There is also no scientific evidence to support the claim that mutations in the MTHFR gene increase a person’s risk of adverse reactions to vaccines. This claim is likely based on a single study published in 2008 in the Journal of Infectious Diseases exploring whether one mutation in the MTHFR gene increased the risk of adverse effects to an experimental vaccine against smallpox. While the study authors observed local inflammation at the site of injection, fever, rashes, and lymph node swelling in 24 out of 46 participants, they did not report any severe or long-term effects[5]. The authors also wrote a 2019 letter clarifying that their research should not be used as evidence for an association between the MTHFR gene and an increase in adverse reactions to vaccines after several people misinterpreted their results[6]. The letter states, “[t]he study was a small, underpowered, exploratory, candidate gene study conducted [more than] 15 years ago in a special population—participants in 2 small phase 1 studies of smallpox vaccines. This article does not meet the standards for establishing a robust genetic association”.

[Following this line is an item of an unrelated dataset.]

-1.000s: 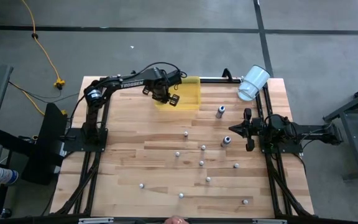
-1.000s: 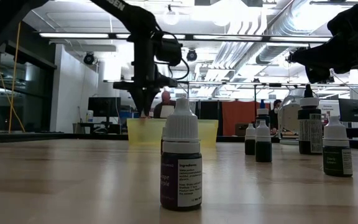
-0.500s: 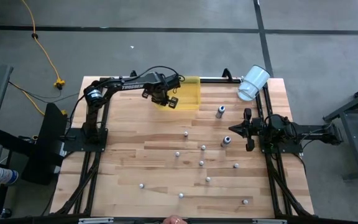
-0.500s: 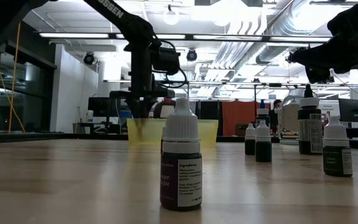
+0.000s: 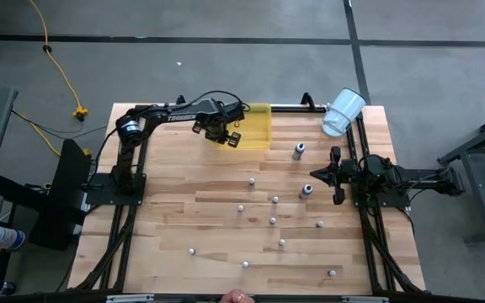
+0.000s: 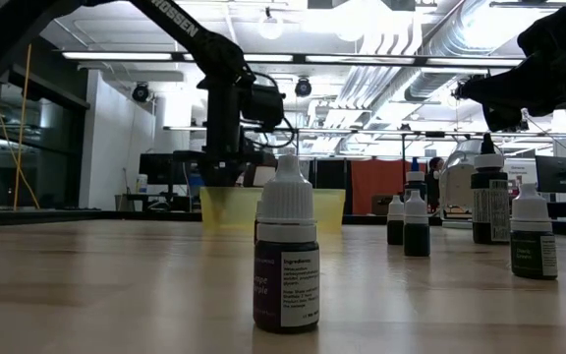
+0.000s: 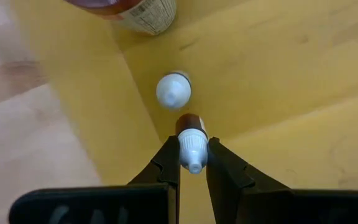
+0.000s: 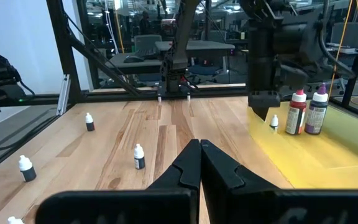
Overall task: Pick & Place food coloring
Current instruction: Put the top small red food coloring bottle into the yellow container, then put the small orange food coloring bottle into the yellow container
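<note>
Stage: placing. Left tool [image 7: 193, 155] hangs over the translucent yellow rectangular tray [image 5: 259, 126] at the far edge of the light wooden table [image 5: 183, 210], fingers clamped on a small brown-bodied, white-capped food coloring bottle [image 7: 191, 140] by its neck; not yet let go.

Held bottle position: just above the tray floor, next to a white-capped bottle [image 7: 173, 91] that stands inside the tray. Whether its base touches the floor, cannot tell.

Right tool [image 8: 199, 163]: fingers pressed together, holding nothing, parked at the right side of the table, waiting.

Done, as far as visible: tray holds at least three bottles apart from the held one: a red-bodied bottle [image 8: 296, 112], a dark purple bottle [image 8: 317, 112] and a small white-capped one [image 8: 274, 122], seen in the right wrist view.

Left to do: release the held bottle, then clear the loose bottles from the table.

Count, loose bottles on table (high view): eleven; nine tiny pale ones scattered over the middle and near half, e.g. [image 5: 252, 180], plus two larger grey-topped ones [image 5: 298, 151] and [image 5: 306, 190] nearer the right arm.

Count, trays: one.

Count, large white plastic cup [image 5: 343, 112]: one, lying on its side at the far right corner.

Judgement: under halfway; most bottles are outside the tray.
</note>
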`<action>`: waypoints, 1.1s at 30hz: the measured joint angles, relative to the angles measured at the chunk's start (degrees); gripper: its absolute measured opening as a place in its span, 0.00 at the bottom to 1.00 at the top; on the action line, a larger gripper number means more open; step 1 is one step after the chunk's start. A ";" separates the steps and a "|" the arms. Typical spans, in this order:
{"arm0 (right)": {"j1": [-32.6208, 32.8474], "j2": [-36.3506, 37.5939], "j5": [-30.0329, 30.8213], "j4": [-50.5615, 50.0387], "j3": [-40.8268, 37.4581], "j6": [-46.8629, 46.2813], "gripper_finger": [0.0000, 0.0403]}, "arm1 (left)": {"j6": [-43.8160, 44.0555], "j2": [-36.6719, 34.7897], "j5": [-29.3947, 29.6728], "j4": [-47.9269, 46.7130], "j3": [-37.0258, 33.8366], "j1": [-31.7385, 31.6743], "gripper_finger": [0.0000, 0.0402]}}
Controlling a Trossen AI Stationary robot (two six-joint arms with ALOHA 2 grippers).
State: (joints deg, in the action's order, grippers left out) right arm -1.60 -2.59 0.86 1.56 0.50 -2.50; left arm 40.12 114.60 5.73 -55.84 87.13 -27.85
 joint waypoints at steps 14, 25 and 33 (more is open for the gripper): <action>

The authors also pointed out that their study involved an experimental vaccine that was in clinical trial and not approved by the U.S Food and Drug Administration (FDA). In addition, the vaccine was for smallpox, which was eradicated in 1980. Calling attention to the inappropriate use of their study to justify vaccine exemptions, the researchers stated in their letter that:
“The citation of this exploratory report, which addressed a unique set of phase 1 studies of a candidate smallpox vaccine, should not constitute an exemption from formal vaccination recommendations issued by the Centers for Disease Control and Prevention’s Advisory Committee on Immunization Practices. […] It is unfortunate that the loose application of our exploratory report has been misinterpreted and used to inappropriately justify exemption of children from medically indicated vaccines.”

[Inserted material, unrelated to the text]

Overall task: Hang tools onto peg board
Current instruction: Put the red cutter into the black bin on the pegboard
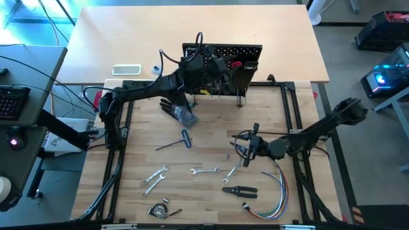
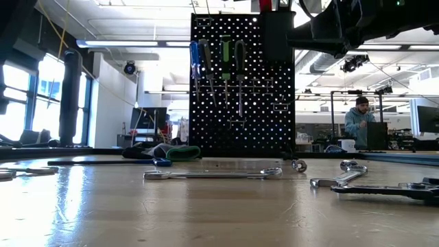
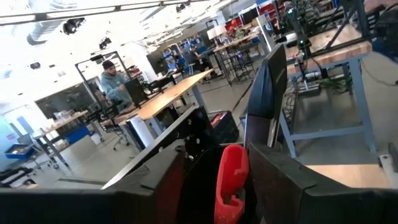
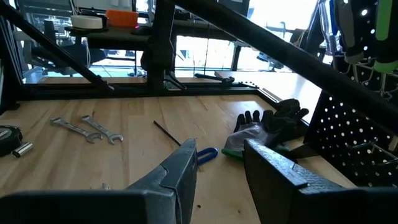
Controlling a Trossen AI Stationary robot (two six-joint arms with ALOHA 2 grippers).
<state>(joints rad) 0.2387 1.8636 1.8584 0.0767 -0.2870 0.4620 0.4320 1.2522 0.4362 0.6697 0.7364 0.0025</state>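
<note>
Hovering at the top of the peg board [image 1: 246,51], my left gripper [image 3: 231,186] has its fingers parted around a red-handled tool [image 3: 231,180]; the handle sits in the gap between them (whether either pad touches it I cannot tell). In the low view, three tools already hang on the board's face: a blue-handled one [image 2: 194,58], a green-handled one [image 2: 225,55] and a dark one beside them. My right gripper [image 1: 246,148] waits low over the table's right half, fingers partly open and gripping nothing. Lying on the wooden table [image 1: 211,131] are silver wrenches [image 1: 155,177], another wrench [image 1: 204,170], the black-handled pliers [image 1: 239,190], the blue-handled hex key [image 1: 174,144] and a black glove [image 1: 177,110] near the board's foot. A bundle of coloured wires [image 1: 271,203] lies at the near right.
</note>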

In summary, there is no scientific evidence to support the claim that mutations in the MTHFR gene are associated with birthmarks or a higher risk of adverse events from vaccines. While some people with rare mutations of the MTHFR gene have an increased risk of blood clot formation and skeletal or neurological problems, most mutations do not affect a person’s health.
REFERENCES
- 1 – Forman et al. (2009) Glutathione: Overview of its protective roles, measurement, and biosynthesis. Molecular Aspects of Medicine.

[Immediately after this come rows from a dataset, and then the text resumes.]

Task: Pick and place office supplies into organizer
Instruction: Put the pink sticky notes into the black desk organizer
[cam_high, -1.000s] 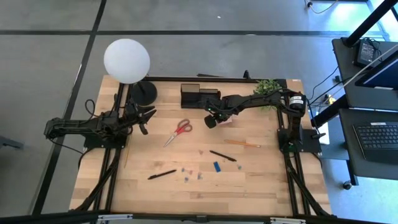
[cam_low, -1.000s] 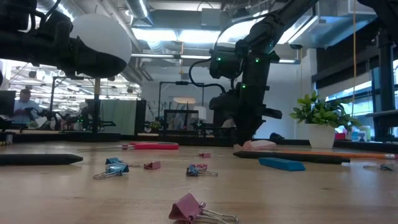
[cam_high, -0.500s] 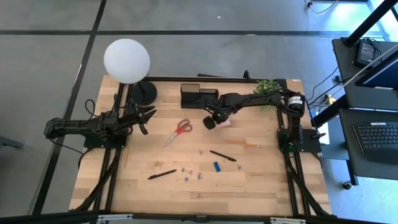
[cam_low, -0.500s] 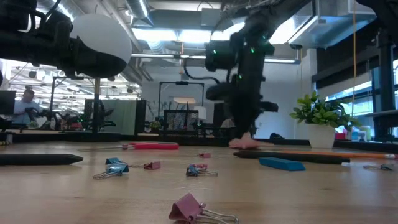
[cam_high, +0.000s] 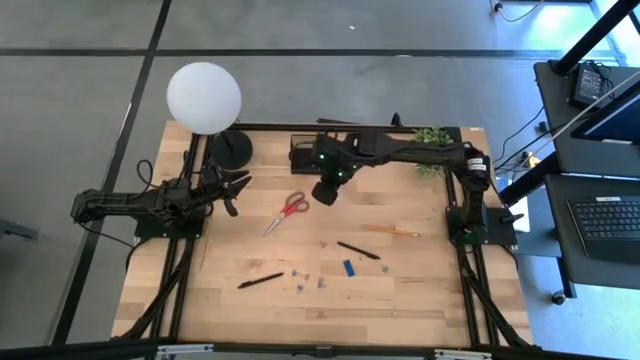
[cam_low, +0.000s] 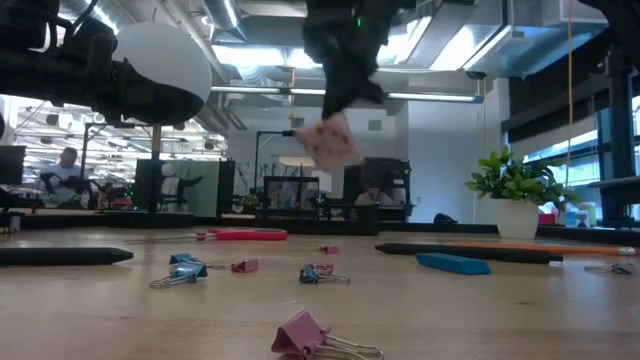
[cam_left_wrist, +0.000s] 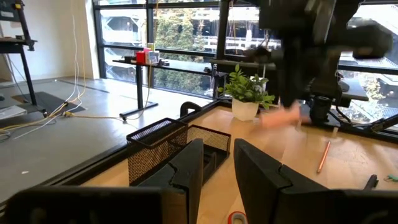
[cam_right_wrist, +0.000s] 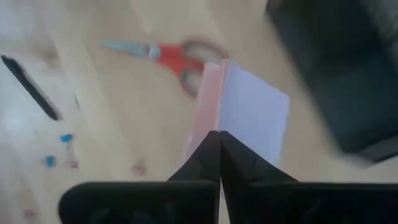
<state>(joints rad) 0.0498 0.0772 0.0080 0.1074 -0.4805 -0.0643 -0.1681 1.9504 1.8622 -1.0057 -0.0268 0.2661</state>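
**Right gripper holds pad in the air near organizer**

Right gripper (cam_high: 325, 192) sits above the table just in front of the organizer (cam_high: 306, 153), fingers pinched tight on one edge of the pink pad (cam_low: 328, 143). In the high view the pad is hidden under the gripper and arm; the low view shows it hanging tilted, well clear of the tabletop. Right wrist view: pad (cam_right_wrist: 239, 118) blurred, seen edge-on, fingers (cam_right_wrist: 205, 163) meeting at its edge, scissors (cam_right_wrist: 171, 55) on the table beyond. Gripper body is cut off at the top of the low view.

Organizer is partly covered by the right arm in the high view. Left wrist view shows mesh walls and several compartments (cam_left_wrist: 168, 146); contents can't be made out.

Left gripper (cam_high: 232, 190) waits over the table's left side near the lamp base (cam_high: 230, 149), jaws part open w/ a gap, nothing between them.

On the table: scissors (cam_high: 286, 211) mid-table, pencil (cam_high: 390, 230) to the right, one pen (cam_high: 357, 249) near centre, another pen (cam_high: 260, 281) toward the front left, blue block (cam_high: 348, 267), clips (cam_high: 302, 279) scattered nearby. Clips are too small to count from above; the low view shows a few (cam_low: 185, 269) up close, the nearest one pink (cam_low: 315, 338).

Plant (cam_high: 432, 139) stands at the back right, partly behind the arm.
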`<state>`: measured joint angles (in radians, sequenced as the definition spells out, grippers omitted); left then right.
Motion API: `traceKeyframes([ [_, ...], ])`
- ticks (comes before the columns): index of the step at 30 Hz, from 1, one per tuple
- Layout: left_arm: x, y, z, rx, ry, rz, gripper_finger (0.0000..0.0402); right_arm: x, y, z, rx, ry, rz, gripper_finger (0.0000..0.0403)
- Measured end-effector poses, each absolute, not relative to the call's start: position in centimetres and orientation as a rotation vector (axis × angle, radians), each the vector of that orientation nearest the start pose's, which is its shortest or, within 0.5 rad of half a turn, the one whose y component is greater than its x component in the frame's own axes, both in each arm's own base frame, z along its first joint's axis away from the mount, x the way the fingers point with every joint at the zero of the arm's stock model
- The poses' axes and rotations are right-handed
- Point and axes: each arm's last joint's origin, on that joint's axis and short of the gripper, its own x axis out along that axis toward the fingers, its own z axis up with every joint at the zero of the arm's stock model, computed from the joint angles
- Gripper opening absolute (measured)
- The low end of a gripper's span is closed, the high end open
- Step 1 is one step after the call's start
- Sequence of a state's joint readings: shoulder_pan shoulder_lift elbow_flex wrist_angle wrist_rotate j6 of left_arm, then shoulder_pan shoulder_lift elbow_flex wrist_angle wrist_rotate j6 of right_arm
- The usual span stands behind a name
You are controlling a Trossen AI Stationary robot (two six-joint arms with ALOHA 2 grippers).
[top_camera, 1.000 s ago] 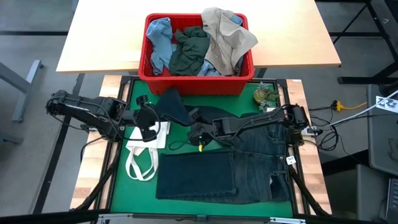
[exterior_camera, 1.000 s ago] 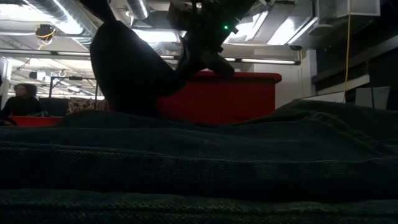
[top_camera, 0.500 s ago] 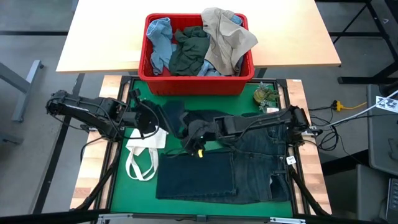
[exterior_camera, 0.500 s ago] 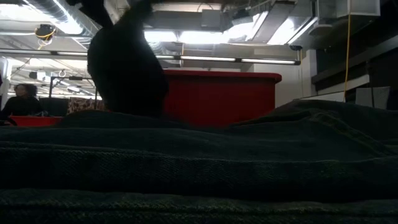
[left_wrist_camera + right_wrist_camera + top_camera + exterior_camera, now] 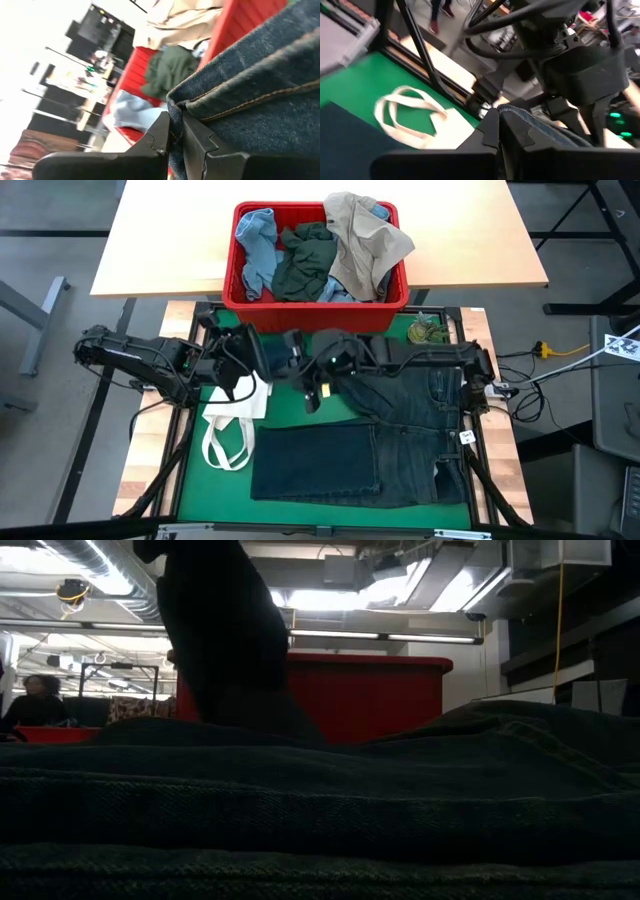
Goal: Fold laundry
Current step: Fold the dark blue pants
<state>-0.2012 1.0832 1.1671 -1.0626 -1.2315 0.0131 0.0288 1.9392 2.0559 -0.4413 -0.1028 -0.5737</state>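
1. Since a second ago my right hand (image 5: 312, 383) has carried its pinch of denim across toward my left hand (image 5: 243, 363); the lifted jeans leg, which hung nearer the middle of the green mat (image 5: 215, 480), now stands bunched just in front of the red basket (image 5: 313, 318).
2. Both hands are clamped on the jeans (image 5: 400, 430): in the left wrist view the stitched hem sits between my fingers (image 5: 165, 131), and in the right wrist view my fingers (image 5: 492, 131) are closed on a seamed denim edge.
3. The rest of the jeans lie flat on the mat, the waist toward my right side and one leg spread along the near edge of the desk (image 5: 150, 455).
4. To do this fold well, I judge I should keep both pinches level and the hem taut between them, then draw the leg over its twin so the edges line up before letting go; slack would leave a crease.
5. I should also watch the white tote bag (image 5: 232, 430) lying just beside my left hand, so its handles do not get dragged in.
6. The basket at the far side holds a light blue piece (image 5: 255, 245), a dark green-grey piece (image 5: 305, 265) and a beige piece (image 5: 365, 240) draped over its rim, all still unfolded.
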Motion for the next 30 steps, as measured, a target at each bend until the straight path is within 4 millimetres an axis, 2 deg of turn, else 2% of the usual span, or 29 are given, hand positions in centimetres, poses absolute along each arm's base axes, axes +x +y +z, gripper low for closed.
traceKeyframes([
  [9,18.0,-0.8,35.3,0.736,0.798,0.947,0.0023,43.8,2.2,42.2,-0.372,0.204,0.387,0.0002],
  [17,18.3,-0.7,35.1,0.671,0.818,0.865,0.0023,43.7,2.6,42.4,-0.128,0.208,0.523,0.0001],
  [25,18.2,-0.7,35.0,0.663,0.835,0.829,0.0022,43.5,2.2,42.7,-0.123,0.202,0.525,0.0001],
  [30,18.3,-0.6,35.3,0.729,0.816,0.903,0.0023,43.7,1.2,43.4,-0.171,0.122,0.491,0.0001],
])
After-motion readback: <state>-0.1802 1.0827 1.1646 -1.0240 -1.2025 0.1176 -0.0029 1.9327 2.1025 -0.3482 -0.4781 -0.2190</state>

- 2 – Škovierová et al. (2016) The Molecular and Cellular Effect of Homocysteine Metabolism Imbalance on Human Health. International Journal of Molecular Science.
- 3 – Varga et al. (2005) Homocysteine and MTHFR Mutations: Relation to Thrombosis and Coronary Artery Disease. Circulation.
- 4 – Hickey et al. (2013) ACMG Practice Guideline: lack of evidence for MTHFR polymorphism testing. Genetics in Medicine.
- 5 – Reif et al. (2008) Genetic Basis for Adverse Events after Smallpox Vaccination. The Journal of Infectious Diseases.
- 6 – Reif et al. (2019) Inappropriate Citation of Vaccine Article. The Journal of Infectious Diseases.